Figure 4 shows two views of the results. Figure 4(a) shows a sorted list view of the neighbor set (only the unique portions of the URLs are shown). All nodes with equal connectivity values are colored the same and grouped together in the list. Alternatively, the list could have been sorted by the score as returned by the search engine--a representation of the nodes returned from a content-based query that is closer to what the search engines themselves return. Figure 4(b) shows a three-dimensional visualization in which nodes are laid out in planes according to their connectivity values and arcs are drawn between structurally related (i.e., hyperlinked) nodes. In addition, nodes appearing in the original hit set are shown as tetrahedra, while other nodes--those added as a result of WebQuery augmenting the query results--are shown as cubes.

Interaction with this visualization allows the user to navigate in the 3D graph, either directly in the VANISH application or using an external VRML browser.

Finally, these two views of the results are connected: when nodes are selected in the list they are highlighted in the graph.

Example 3

The third example is based on a somewhat larger hit set: the 743 URLs from the result of the query string "library".

Figure 5. 2D cone tree visualization of "library" query.

Figure 5 shows a top view of a cone tree visualization [4] of the resulting information space. The cone tree is constructed from the neighbor graph by traversing the structure, depth first, beginning at the artificial root node and adding nodes to the tree in the order that they are visited. Given that we are attempting to visualize a graph as a tree, we are forced to insert place-holder nodes whenever already-visited nodes are encountered.

In this visualization, we see the artificial subset parent and root nodes, as described above: each artificial subset parent node (visualized here in green) is labelled by the connectivity value of its children.

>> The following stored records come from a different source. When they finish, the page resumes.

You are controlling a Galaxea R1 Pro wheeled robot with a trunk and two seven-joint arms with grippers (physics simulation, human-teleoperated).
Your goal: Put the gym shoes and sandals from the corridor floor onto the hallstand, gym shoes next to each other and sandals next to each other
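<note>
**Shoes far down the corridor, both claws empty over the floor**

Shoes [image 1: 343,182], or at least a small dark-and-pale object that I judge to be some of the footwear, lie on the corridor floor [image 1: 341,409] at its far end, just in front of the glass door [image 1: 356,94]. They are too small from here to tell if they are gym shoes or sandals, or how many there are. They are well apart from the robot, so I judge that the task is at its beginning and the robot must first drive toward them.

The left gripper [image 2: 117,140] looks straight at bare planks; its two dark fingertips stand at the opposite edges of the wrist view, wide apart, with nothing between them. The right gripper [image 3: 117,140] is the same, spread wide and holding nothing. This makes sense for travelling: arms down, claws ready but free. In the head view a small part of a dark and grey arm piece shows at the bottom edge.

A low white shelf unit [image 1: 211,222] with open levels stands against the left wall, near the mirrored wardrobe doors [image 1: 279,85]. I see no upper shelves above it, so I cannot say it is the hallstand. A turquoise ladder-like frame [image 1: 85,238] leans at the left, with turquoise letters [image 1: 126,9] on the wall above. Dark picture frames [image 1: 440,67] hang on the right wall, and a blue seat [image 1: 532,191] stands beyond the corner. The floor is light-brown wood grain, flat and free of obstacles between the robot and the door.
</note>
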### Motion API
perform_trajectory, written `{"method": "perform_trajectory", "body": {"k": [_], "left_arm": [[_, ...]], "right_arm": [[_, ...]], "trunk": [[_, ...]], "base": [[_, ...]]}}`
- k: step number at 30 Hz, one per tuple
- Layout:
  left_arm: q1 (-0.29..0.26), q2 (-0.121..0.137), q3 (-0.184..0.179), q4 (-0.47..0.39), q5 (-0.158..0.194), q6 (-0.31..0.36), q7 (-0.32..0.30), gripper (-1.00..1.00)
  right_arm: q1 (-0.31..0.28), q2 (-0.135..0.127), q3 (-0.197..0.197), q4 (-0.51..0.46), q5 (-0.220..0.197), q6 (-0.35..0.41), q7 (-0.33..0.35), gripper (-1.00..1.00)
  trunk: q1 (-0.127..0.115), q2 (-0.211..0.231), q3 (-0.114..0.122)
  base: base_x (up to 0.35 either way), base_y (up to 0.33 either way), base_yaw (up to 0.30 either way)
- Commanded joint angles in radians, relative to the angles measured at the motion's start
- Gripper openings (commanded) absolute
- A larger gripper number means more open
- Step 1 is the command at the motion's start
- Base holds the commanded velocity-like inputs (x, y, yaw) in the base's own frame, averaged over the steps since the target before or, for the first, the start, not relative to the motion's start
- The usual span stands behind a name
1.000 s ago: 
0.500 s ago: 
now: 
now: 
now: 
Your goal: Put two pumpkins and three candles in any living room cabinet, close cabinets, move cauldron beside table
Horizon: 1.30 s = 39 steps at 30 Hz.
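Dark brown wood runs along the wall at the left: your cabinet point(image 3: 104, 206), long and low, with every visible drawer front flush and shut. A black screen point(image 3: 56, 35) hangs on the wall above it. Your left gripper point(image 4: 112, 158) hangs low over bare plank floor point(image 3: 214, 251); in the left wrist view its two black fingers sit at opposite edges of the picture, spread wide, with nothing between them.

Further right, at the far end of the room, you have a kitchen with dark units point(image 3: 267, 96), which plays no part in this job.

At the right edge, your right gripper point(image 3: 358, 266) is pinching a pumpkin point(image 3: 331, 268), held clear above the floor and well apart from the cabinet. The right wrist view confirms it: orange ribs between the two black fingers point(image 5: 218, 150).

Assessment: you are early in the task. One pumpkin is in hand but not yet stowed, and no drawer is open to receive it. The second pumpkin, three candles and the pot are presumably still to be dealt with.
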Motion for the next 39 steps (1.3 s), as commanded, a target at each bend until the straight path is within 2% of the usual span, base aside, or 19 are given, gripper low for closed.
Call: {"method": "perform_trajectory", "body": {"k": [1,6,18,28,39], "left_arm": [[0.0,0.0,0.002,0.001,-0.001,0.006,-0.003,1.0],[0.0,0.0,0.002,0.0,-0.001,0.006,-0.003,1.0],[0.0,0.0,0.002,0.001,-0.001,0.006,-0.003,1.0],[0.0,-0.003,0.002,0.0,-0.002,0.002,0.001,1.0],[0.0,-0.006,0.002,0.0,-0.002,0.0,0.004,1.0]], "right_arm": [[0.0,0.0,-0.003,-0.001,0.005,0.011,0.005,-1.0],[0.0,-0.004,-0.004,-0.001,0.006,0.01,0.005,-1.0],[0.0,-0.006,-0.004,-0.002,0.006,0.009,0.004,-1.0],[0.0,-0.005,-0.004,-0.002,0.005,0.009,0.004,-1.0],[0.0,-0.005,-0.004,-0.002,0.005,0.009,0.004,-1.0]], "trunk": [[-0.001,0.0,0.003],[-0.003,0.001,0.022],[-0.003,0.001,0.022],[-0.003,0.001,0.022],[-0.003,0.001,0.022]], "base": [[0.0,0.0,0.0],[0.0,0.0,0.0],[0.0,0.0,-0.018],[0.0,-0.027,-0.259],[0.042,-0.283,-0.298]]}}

Nodes from the hit set that appear in the tree are colored according to their score, as returned by the search engine, with red indicating highest score and blue indicating lowest. Nodes in the neighbor set that did not appear in the hit set from the original query are colored black. We not only visualize the connectivity of returned nodes, but also their original "score", as determined by the search engine. In this way, we do not throw away any information--we augment the information returned by the search engine.

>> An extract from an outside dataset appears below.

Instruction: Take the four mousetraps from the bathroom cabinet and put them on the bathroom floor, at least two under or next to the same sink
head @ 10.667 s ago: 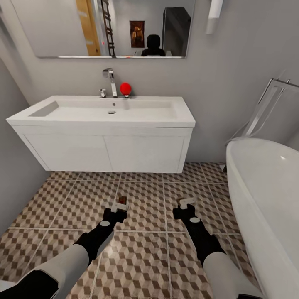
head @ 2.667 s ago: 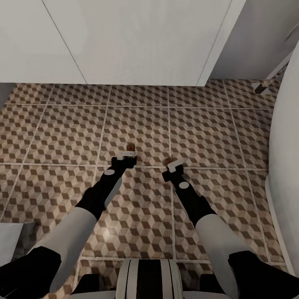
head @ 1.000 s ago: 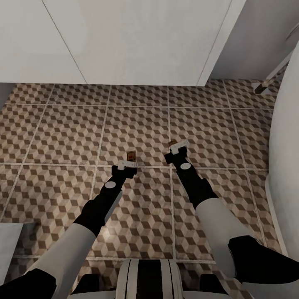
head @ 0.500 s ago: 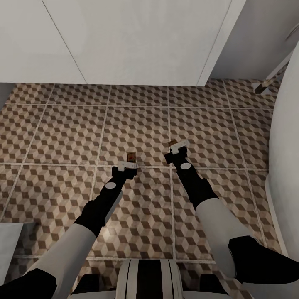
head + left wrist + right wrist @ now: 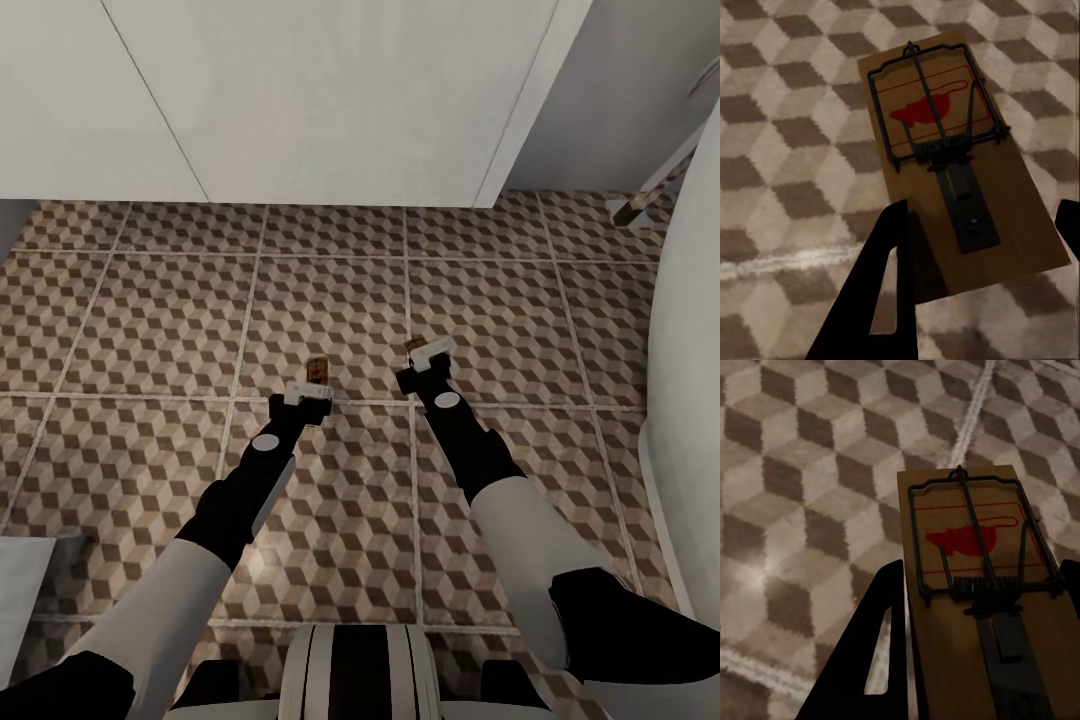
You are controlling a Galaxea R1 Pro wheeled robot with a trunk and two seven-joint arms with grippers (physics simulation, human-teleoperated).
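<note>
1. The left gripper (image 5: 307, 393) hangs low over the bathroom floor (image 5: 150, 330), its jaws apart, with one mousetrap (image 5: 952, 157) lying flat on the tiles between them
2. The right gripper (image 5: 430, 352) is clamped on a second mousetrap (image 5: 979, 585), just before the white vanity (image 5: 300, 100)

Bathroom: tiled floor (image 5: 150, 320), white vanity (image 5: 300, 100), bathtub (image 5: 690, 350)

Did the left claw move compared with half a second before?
Yes. In the head view the left claw moved slightly forward, toward the mousetrap lying still on the bathroom floor.
</note>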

In Figure 5 three nodes in the cone tree have been selected by the user:

http://www.lib.uwaterloo.ca
http://www.uwaterloo.ca/home.html
http://library.uwaterloo.ca

We see that the connectivity value of one of these artificial parents, 169, is the largest of any node in the tree (it has no siblings that would share its connectivity). This node represents the index of all electronic library resources at the University of Waterloo. This URL, surprisingly, was not returned by the search engine (it is colored black in the visualization), but is certainly the page one would wish to visit first when looking for library information.

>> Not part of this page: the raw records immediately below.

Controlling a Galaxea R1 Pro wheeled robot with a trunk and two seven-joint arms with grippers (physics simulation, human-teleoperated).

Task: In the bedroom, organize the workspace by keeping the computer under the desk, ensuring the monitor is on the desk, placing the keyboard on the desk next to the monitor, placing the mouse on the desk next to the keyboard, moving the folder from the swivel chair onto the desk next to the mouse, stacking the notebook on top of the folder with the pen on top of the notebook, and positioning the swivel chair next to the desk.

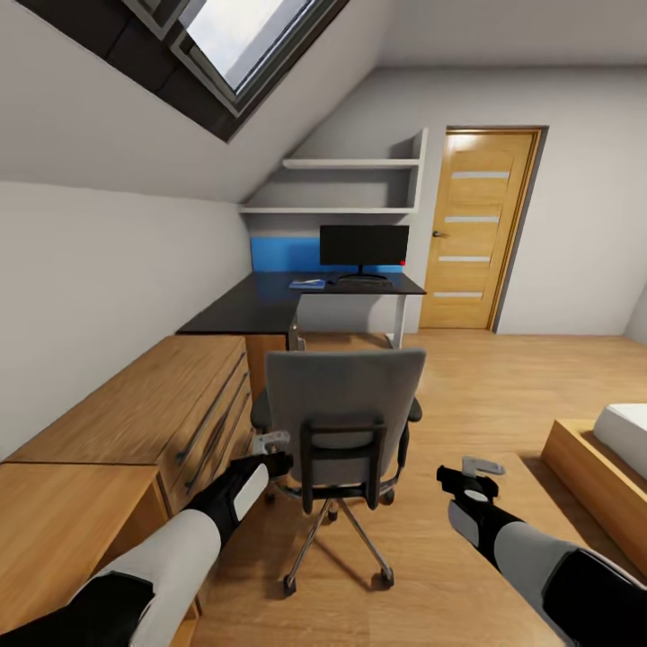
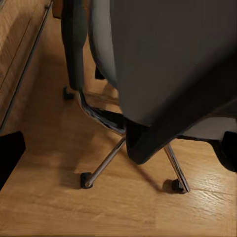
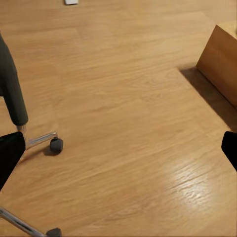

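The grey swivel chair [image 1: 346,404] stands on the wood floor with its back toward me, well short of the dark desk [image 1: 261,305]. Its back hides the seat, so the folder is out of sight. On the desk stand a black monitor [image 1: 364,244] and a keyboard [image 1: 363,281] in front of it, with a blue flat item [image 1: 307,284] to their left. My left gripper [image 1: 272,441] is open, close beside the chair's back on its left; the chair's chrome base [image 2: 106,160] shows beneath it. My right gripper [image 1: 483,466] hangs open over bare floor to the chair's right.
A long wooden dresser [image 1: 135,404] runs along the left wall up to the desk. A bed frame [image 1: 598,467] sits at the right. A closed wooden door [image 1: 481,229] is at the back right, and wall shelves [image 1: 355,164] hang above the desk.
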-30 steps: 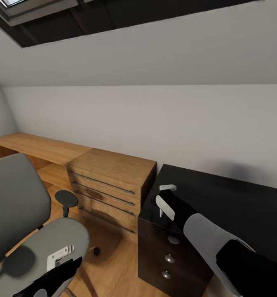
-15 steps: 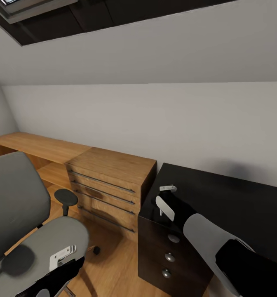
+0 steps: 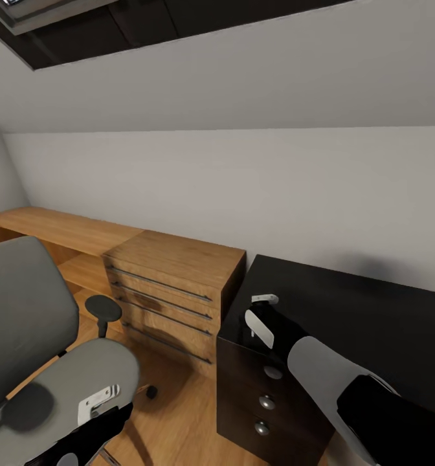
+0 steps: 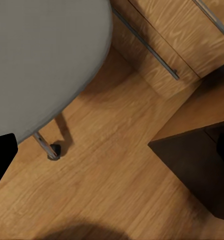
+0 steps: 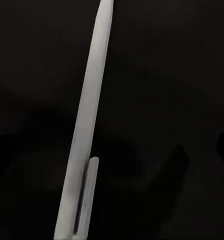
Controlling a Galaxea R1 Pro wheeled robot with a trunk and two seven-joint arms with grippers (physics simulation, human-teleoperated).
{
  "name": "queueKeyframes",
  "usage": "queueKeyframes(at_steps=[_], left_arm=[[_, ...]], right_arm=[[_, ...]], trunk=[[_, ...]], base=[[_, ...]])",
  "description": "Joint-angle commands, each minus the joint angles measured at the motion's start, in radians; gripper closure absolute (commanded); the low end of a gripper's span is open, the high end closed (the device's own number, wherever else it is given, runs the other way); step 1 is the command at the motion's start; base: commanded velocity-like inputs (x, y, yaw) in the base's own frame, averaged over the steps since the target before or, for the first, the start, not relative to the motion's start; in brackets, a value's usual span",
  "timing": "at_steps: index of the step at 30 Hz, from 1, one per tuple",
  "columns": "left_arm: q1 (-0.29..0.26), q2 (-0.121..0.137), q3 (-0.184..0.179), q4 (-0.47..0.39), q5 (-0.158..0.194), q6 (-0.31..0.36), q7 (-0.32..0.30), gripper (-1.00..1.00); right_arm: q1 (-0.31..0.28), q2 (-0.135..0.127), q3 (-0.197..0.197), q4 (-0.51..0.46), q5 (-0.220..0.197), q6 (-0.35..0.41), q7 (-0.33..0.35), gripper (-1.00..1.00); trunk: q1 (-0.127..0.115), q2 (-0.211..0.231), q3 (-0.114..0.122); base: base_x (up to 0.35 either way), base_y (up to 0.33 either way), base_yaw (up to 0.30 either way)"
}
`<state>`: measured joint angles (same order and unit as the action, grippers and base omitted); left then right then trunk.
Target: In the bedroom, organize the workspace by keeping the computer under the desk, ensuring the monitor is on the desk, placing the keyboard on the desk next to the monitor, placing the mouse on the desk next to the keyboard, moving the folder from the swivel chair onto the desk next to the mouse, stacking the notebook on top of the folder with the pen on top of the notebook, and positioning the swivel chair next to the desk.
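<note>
The grey swivel chair (image 3: 62, 382) stands at the left, its seat (image 4: 42, 55) bare. At the right is the glossy black desk (image 3: 347, 304) with dark drawers and silver knobs. My right gripper (image 3: 259, 318) hovers over the desk's near left corner, shut on the thin white pen (image 3: 252, 334). The right wrist view shows the pen (image 5: 89, 110) running lengthwise against the black desk top (image 5: 167, 75). Low beside the chair seat, my left gripper (image 3: 91, 417) is open and holds nothing.
A low oak cabinet (image 3: 172, 278) with metal bar handles stands between chair and desk, against the pale grey wall. A chair caster (image 4: 53, 151) rests on the oak floor beside the desk's dark drawer unit (image 4: 197, 155). The chair's black armrest (image 3: 103, 310) is near the cabinet.
My right gripper with the pen has sunk slightly toward the desk corner. The head view has tilted a little. The left arm has barely moved.
</note>
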<state>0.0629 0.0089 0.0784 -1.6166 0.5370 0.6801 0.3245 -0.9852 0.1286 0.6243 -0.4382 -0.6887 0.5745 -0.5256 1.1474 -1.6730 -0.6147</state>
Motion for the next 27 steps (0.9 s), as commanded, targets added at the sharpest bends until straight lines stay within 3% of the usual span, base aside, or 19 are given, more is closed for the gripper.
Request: queueKeyframes(at_steps=[1, 27], left_arm=[[0.0, 0.0, 0.0, -0.002, 0.011, 0.003, 0.008, -1.0], [0.0, 0.0, 0.004, -0.002, 0.011, 0.003, 0.008, -1.0]], right_arm=[[-0.001, -0.001, 0.009, 0.002, -0.009, 0.004, -0.008, -1.0], [-0.001, -0.001, 0.009, 0.012, -0.009, 0.004, -0.009, -1.0]], trunk=[[0.0, -0.001, -0.001], [0.004, -0.008, -0.004]], base=[[0.0, 0.0, 0.0], [0.0, 0.0, 0.0]])
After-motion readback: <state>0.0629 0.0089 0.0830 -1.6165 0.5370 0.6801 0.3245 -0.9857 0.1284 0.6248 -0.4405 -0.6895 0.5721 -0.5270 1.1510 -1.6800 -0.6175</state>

The third URL selected--http://library.uwaterloo.ca--was found in the original hit set, but was the 33rd URL returned by the original search engine. Many users would have become discouraged browsing through 32 incorrect sites, and so would never have gotten to this useful one.

Example 4

The final example derives from another simple query: "back pain". The hit set for this query is quite small, only seven nodes. These are:

http://www.ahs.uwaterloo.ca/hfac/key1.html http://www.ahs.uwaterloo.ca/hfac/programe.html http://www.ahs.uwaterloo.ca/~wells/occinj.html http://www.ahs.uwaterloo.ca/hfac/workshop.html http://www.ahs.uwaterloo.ca/hfac/regise.html http://www.adm.uwaterloo.ca/infoprov/chirorep.html http://www.ahs.uwaterloo.ca/~cohs/descrip.html

Figure 6 shows the neighbor graph for the WebQuery-processed hit set. The nodes were laid out by a standard springs-and-weights graph layout algorithm. Here, the artificial parent nodes are shown in blue-green and labelled with the connectivity of their children, and the artificial root is explicitly labelled.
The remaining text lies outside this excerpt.